そして翌朝、まだ日も上らないうちに忍歯はいつもと変らぬ気持ちで馬に乗ったままでやって来て、大長谷の仮宮のそばにお立ちになり、大長谷のお伴の者に言った。
「王はまだお目ざめにならないのか。はやくこう申し上げよ。夜はもうすっかり明けた。狩場にお出かけくださいと」
そしてそのまま馬を進めて出ておいでになった。
するとその大長谷のおそばに仕えている者たちは王に、
「感じのよくない言い方をする王子でございます。ご用心なさいませ。

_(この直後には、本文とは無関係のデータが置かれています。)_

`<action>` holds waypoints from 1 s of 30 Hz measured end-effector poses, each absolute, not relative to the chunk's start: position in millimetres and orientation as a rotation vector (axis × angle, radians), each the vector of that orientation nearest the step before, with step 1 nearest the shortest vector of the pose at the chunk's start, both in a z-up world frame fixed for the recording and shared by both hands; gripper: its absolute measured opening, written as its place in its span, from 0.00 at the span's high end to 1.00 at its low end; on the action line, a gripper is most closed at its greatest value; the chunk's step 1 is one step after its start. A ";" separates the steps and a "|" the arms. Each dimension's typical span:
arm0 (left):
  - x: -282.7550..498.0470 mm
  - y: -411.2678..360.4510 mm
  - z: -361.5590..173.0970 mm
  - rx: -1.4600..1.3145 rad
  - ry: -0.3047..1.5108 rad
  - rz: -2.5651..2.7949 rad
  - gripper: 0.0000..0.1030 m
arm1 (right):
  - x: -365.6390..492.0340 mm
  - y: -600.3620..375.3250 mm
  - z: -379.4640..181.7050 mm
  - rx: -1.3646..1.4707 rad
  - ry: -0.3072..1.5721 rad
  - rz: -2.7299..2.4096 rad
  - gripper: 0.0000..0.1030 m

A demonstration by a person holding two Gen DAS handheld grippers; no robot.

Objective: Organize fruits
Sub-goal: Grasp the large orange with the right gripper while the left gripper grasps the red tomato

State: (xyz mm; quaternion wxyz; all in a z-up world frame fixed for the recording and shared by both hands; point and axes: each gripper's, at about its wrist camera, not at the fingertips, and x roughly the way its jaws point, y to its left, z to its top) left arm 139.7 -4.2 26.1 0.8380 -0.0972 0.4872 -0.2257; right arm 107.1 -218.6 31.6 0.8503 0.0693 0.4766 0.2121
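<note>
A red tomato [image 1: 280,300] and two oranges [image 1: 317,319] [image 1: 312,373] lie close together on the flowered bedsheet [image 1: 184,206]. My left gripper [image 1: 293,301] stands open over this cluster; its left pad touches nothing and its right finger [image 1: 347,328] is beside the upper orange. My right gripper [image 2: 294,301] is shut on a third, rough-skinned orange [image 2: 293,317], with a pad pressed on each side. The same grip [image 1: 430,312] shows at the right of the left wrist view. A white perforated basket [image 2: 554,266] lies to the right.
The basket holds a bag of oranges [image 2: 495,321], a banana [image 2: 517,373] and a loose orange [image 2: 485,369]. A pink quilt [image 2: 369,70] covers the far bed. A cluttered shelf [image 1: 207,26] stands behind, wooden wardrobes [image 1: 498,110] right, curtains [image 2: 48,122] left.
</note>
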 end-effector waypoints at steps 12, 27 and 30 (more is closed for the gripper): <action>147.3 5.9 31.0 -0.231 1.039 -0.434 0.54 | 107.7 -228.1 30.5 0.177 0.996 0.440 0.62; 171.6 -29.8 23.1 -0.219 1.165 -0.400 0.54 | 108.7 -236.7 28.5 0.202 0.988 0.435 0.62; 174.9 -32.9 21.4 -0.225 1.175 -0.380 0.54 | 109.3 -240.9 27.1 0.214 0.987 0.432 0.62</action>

また武装なさいませ」
と申し上げた。
そこで大長谷は衣服の下に鎧をつけ、弓矢を携えて馬に乗ってお出かけになり、たちまち忍歯と馬を並べると、矢を抜いて忍歯を射殺し、その場でその体を斬って飼葉桶に入れて、地面と同じ高さに埋められた。
ところで、市辺の御子たち、意祁と袁祁の二人は、この変事のことを聞いてそこから逃げ出された。
そして山城の苅羽井に着いて乾飯を召し上っていると、顔に入れ墨をした老人がやって来てその乾飯を奪った。
そこでその二人の王子が、
「乾飯は惜しくない。しかし、それにしてもおまえは誰だ」
と言うと、その老人はお答えして、
「私は山代の豚飼いだ」
と言った。
こうして二皇子はさらに逃げて玖須婆の河を渡って播磨国に行き、その国の住人で志自牟という名の人の家に入って、身分を隠して馬飼い、牛飼いとして使った。